What steps can be taken to reduce latency?

  1. Speed / Bandwidth – Bigger the network pipe lower will be the latency. Latency on a 1G network will be way higher than the 40G network. (Serialization delay)
  2. Media Type / Distance – Passive Twinax CX-1 (SFP+) cables are fastest when compared to Fiber Optic and Copper RJ-45 (CX-1 cable > 5m are consider active). Microwave are faster than Fiber Optic (Propagation delay)
  3. Switching mode – Cut-through provides deterministic latency, store and forward latency is lowest when the packet size is smaller. (Store and forward provide better latency number’s when the packet size is between 64 & 512). (Packet Switching)
  4. Buffer Amount – You need to consider buffer amount when you have speed mismatch on the network or you have many to once conversation. (Queueing & Packet Drops)
  5. Feature Set – Only enable required features to reduce latency. (Processing)

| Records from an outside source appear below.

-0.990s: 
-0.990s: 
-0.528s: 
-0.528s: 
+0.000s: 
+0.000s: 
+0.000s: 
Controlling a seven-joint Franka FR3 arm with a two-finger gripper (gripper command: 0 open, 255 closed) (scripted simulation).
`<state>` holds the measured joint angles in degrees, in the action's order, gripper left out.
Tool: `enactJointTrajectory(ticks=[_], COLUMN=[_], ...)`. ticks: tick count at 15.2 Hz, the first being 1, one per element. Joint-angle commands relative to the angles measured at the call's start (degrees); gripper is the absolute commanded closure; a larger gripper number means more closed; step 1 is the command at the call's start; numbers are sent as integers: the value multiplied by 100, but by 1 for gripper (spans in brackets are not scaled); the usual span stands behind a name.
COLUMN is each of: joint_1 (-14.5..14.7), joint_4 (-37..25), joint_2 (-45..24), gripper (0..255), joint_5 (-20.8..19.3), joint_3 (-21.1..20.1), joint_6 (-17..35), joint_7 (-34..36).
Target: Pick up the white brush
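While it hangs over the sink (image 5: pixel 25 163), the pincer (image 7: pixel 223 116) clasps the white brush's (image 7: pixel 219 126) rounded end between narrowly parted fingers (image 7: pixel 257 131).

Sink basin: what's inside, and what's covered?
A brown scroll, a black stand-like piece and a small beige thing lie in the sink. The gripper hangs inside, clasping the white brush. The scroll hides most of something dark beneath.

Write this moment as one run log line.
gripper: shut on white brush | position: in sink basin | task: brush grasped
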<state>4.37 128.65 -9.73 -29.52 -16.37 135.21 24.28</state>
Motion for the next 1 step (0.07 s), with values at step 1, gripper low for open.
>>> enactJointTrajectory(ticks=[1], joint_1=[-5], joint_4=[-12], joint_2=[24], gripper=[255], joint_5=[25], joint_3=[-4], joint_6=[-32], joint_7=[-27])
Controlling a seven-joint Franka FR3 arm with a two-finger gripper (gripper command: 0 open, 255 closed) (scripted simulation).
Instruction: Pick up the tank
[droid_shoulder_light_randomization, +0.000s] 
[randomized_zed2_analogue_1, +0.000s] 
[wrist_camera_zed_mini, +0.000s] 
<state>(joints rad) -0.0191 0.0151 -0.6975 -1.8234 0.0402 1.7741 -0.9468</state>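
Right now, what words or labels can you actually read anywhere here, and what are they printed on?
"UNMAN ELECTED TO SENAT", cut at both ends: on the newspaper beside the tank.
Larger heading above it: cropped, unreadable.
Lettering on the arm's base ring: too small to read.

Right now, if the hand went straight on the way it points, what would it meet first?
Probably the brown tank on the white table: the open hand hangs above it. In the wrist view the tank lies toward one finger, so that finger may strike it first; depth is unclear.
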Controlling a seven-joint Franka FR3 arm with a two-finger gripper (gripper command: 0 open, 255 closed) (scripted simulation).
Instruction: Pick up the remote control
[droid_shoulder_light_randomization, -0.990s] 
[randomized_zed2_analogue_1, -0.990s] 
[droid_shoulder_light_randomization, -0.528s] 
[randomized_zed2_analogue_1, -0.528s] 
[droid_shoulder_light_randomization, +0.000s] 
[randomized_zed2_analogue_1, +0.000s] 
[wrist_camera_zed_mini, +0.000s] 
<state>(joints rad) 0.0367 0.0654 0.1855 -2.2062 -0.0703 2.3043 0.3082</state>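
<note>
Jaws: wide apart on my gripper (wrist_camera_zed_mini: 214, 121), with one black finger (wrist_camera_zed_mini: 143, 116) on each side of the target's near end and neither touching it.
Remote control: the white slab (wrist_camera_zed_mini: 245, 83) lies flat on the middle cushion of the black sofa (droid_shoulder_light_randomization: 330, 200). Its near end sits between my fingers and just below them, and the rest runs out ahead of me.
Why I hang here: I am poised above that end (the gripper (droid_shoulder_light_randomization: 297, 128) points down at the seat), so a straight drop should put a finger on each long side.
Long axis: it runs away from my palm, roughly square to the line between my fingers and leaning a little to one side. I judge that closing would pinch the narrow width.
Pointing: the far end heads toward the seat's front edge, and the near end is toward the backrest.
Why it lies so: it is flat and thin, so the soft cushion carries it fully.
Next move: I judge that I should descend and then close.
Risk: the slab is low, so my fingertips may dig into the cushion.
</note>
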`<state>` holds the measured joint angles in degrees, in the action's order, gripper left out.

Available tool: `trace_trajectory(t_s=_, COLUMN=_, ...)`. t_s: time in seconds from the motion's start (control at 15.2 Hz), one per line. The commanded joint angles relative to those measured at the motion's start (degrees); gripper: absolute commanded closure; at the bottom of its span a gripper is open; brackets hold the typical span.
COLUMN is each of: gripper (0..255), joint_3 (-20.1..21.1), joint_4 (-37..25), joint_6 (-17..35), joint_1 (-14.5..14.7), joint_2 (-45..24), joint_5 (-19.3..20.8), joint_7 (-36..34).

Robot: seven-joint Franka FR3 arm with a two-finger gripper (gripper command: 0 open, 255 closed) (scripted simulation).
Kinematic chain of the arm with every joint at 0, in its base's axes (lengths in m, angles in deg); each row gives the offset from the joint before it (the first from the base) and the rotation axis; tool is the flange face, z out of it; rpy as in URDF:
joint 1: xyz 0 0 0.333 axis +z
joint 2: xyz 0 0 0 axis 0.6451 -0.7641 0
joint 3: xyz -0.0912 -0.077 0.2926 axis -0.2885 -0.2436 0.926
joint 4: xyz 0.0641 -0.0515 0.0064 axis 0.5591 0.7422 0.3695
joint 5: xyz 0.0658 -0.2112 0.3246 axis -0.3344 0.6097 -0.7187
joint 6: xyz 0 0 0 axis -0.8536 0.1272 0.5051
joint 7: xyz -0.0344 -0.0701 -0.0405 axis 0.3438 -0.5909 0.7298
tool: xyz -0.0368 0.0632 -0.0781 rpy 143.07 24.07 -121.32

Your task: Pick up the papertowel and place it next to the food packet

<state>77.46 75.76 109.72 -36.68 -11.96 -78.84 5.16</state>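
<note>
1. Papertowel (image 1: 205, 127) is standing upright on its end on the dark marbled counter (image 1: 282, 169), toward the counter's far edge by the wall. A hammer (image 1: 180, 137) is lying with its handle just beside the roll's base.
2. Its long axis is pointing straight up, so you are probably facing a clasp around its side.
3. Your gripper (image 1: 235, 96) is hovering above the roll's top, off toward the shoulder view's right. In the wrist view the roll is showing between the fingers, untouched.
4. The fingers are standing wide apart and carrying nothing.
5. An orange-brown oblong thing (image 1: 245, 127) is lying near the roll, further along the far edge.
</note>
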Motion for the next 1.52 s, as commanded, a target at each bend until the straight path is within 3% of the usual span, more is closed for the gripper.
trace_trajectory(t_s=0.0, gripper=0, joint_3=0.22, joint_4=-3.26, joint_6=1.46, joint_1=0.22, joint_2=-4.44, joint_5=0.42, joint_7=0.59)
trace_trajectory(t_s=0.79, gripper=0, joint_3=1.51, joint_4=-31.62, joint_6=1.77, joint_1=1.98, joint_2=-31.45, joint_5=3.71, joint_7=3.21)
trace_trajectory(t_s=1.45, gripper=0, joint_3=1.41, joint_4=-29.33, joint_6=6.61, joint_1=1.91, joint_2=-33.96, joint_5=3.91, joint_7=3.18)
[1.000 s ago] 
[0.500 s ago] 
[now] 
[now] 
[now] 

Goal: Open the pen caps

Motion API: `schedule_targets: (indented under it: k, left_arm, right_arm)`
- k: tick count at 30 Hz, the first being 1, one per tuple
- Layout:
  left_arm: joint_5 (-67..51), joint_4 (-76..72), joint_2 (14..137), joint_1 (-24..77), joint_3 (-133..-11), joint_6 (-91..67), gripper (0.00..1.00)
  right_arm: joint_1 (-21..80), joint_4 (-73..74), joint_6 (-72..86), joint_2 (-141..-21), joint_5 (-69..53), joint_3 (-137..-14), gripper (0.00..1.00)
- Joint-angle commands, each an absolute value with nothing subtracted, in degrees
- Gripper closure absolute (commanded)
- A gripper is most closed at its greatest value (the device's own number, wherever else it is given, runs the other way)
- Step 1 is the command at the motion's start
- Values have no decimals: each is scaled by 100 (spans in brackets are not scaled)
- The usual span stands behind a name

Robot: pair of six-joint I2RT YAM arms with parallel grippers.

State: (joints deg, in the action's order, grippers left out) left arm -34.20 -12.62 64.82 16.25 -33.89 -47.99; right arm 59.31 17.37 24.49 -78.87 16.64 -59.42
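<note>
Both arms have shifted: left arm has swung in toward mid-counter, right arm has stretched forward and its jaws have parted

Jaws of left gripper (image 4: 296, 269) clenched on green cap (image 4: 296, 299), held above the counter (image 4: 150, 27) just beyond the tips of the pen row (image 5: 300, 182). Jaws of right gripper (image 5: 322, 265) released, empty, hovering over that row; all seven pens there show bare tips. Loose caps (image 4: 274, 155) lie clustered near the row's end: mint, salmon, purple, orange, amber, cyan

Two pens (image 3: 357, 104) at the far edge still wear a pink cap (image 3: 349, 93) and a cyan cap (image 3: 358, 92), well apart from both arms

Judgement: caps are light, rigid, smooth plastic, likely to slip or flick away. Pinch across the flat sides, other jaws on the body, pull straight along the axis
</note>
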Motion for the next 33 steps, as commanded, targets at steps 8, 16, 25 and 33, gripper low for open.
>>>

** N3548 has no latency impact regardless of features used

  1. Network Design – Spine and Leaf (Best for East / West Traffic) vs Traditional Hierarchical Architecture (Best for North / South Traffic)
  2. The Compute (Server Type) – Rack Servers are better than chassis base. CPU / Memory Type and Number. (Processing)
  3. The Adapter – Network Adapter with onboard CPU are faster. (Processing)
  4. Security – Hardware features (ACLs, PVLAN) and OS level security is better than firewall appliance from latency point of view. (Processing)

How to calculate Latency on different type of network devices.

Store & Forward Devices: The time interval starting when the last bit of the input frame reaches the input port and ending when the first bit of the output frame is seen on the output port.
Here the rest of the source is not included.